Data extracted from a collection:
----

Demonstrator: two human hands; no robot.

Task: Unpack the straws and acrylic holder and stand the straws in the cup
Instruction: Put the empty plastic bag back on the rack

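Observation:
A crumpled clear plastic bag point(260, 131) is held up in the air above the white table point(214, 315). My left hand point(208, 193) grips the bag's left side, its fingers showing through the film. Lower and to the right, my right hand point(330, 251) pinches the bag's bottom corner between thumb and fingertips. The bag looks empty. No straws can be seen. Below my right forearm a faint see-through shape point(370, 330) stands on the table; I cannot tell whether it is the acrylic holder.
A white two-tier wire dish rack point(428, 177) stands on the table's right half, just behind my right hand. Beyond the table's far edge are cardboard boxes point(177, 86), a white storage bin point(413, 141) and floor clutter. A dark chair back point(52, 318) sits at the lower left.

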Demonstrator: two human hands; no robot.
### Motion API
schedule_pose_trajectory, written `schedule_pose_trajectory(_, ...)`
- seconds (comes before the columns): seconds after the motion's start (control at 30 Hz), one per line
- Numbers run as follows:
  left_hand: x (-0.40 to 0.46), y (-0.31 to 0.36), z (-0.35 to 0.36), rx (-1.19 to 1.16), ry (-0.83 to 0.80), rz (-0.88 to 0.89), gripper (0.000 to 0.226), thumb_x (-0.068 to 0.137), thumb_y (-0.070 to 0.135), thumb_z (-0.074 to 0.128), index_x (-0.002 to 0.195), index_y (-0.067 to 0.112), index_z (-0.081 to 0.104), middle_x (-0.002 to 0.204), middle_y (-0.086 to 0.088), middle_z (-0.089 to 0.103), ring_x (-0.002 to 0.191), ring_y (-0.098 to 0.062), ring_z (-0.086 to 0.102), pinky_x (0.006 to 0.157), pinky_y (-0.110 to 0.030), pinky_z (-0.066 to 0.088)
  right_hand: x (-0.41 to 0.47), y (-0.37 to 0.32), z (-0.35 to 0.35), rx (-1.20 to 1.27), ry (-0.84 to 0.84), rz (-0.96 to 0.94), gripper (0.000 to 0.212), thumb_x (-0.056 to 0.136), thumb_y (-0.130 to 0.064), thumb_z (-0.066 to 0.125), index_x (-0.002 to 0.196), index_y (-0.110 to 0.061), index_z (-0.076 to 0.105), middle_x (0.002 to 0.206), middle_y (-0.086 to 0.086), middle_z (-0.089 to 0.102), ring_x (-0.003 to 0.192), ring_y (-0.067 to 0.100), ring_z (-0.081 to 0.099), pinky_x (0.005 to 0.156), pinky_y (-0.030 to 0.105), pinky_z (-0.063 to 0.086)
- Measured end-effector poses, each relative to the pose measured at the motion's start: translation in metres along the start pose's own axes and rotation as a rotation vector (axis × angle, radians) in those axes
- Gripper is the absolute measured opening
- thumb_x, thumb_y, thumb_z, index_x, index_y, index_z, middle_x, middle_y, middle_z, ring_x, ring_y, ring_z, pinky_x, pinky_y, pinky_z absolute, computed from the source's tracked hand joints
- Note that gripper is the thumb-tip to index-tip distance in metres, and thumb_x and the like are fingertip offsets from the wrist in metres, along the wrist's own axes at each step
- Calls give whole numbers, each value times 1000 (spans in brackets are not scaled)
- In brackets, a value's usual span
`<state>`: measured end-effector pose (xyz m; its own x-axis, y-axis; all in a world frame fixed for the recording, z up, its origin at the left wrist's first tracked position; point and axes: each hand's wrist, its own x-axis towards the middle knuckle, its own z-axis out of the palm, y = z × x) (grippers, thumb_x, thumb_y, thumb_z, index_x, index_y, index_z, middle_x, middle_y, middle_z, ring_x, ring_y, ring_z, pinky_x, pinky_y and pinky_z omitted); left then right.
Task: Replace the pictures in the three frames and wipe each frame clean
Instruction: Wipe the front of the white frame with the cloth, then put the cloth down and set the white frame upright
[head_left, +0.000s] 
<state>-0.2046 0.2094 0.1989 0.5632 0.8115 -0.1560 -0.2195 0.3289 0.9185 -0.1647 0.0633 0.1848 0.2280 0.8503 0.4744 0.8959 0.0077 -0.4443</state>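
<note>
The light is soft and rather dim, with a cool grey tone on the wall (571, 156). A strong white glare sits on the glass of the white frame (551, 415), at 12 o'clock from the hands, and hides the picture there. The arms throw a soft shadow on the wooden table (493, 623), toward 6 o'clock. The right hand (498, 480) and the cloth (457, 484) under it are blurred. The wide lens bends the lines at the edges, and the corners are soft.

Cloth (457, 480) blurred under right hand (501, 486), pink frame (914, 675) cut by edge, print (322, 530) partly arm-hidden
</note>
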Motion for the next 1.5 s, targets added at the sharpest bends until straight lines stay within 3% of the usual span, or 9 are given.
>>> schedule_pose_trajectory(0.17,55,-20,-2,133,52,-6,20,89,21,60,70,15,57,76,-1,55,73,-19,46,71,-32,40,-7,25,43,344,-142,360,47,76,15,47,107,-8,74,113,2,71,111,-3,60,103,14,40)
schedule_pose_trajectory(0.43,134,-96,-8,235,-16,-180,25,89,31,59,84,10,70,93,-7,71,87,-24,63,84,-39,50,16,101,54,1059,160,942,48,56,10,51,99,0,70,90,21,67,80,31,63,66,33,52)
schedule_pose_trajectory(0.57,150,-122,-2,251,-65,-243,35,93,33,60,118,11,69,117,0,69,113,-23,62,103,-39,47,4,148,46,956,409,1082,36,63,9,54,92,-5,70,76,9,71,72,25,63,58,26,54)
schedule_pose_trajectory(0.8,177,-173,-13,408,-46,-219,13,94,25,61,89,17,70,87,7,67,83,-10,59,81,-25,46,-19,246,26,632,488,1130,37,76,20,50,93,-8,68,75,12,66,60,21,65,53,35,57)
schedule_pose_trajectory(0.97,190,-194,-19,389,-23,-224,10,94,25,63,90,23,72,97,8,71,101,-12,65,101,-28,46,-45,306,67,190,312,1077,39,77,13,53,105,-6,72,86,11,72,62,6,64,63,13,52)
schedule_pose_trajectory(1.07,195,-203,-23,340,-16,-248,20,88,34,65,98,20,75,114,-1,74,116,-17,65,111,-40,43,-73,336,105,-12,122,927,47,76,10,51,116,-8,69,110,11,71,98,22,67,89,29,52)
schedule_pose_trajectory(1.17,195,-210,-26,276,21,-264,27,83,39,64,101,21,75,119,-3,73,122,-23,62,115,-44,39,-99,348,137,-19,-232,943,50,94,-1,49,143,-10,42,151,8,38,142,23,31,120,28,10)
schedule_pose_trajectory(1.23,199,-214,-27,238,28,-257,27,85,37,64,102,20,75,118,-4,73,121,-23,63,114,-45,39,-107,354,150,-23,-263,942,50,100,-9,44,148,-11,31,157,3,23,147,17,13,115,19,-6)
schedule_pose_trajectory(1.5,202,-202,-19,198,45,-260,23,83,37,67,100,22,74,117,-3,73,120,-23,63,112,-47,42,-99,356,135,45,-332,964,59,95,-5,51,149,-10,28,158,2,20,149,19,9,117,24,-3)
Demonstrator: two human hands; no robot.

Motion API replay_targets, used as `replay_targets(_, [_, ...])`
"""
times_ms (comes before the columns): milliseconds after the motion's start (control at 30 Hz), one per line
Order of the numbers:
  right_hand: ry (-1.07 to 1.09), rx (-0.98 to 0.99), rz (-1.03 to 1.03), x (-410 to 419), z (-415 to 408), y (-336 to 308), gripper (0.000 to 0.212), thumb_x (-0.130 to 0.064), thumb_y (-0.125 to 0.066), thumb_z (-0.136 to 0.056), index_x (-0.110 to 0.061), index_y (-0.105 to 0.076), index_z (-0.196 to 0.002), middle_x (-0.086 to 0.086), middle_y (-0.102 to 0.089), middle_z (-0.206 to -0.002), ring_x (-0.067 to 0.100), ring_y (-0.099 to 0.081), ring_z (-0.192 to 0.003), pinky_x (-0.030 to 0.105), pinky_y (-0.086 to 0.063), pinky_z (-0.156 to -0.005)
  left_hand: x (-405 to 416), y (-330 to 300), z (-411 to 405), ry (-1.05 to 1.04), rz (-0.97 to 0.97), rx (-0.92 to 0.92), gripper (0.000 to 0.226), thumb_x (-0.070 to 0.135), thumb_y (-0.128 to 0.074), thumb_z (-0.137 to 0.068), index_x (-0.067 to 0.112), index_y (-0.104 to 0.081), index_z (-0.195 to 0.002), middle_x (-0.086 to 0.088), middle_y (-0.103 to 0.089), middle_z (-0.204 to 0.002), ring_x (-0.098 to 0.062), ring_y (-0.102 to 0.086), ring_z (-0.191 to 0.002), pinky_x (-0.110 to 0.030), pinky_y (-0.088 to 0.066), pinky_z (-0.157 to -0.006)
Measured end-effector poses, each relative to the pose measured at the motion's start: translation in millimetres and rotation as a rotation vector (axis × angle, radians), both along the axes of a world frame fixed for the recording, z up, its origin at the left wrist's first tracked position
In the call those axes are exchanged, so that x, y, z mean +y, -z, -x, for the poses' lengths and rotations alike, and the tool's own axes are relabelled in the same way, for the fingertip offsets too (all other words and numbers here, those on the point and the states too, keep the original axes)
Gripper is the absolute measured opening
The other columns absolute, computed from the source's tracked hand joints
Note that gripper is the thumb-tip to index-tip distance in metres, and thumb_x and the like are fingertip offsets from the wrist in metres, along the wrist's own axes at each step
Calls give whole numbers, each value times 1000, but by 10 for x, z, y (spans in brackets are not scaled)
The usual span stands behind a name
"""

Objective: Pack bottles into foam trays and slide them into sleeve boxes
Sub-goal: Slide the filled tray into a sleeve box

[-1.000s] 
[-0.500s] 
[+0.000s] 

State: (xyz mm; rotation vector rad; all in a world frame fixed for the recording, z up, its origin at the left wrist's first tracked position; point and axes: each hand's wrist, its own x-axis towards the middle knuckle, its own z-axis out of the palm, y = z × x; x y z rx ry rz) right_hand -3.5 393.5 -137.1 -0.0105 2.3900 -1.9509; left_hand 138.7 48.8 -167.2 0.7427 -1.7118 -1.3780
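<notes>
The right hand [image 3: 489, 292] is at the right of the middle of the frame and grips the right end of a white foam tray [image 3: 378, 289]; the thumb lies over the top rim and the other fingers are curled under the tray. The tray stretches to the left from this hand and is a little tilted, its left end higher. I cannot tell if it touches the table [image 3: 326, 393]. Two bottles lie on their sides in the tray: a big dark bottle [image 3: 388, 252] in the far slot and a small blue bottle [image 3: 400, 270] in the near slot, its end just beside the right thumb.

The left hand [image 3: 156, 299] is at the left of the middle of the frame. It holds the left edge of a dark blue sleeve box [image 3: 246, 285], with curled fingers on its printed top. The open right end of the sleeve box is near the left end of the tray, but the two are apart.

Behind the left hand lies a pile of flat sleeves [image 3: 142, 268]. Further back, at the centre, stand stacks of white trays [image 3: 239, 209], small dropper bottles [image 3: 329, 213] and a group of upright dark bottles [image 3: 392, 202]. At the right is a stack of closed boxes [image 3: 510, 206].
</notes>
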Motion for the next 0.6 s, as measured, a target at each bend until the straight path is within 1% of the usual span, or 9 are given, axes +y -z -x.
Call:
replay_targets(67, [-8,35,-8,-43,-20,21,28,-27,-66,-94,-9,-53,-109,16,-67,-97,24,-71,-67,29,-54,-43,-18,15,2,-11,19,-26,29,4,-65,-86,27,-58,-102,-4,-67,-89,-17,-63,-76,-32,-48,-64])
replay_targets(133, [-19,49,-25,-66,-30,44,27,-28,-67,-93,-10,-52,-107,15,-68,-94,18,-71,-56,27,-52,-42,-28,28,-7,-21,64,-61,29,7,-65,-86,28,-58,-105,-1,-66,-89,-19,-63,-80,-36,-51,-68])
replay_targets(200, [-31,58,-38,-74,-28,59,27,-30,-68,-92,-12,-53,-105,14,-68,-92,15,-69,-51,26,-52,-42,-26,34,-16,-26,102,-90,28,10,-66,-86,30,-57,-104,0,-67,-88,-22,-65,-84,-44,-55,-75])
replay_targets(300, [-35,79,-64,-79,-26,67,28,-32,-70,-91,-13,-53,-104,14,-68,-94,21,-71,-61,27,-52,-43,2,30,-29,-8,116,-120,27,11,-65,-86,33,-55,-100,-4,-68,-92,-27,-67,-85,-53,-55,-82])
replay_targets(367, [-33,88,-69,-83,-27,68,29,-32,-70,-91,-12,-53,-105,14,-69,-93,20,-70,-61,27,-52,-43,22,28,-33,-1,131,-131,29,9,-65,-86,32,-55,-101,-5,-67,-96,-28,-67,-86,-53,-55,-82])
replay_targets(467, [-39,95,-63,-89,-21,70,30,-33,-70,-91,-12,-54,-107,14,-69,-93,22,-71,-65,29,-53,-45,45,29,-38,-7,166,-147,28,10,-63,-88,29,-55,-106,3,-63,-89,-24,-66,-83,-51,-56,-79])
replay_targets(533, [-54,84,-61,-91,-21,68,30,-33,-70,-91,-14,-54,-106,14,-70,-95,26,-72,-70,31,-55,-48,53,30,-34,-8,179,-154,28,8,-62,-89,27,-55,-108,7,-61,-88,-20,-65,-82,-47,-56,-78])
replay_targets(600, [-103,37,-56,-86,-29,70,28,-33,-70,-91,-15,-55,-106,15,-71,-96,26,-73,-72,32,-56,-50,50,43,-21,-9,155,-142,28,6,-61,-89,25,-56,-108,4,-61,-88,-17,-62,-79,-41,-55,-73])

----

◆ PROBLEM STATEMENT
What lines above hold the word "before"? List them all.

◆ WORKED SOLUTION
- seconds (comes before the columns): seconds after the motion's start (control at 30 Hz), one per line
times_ms (comes before the columns): milliseconds after the motion's start (control at 30 Hz), one per line

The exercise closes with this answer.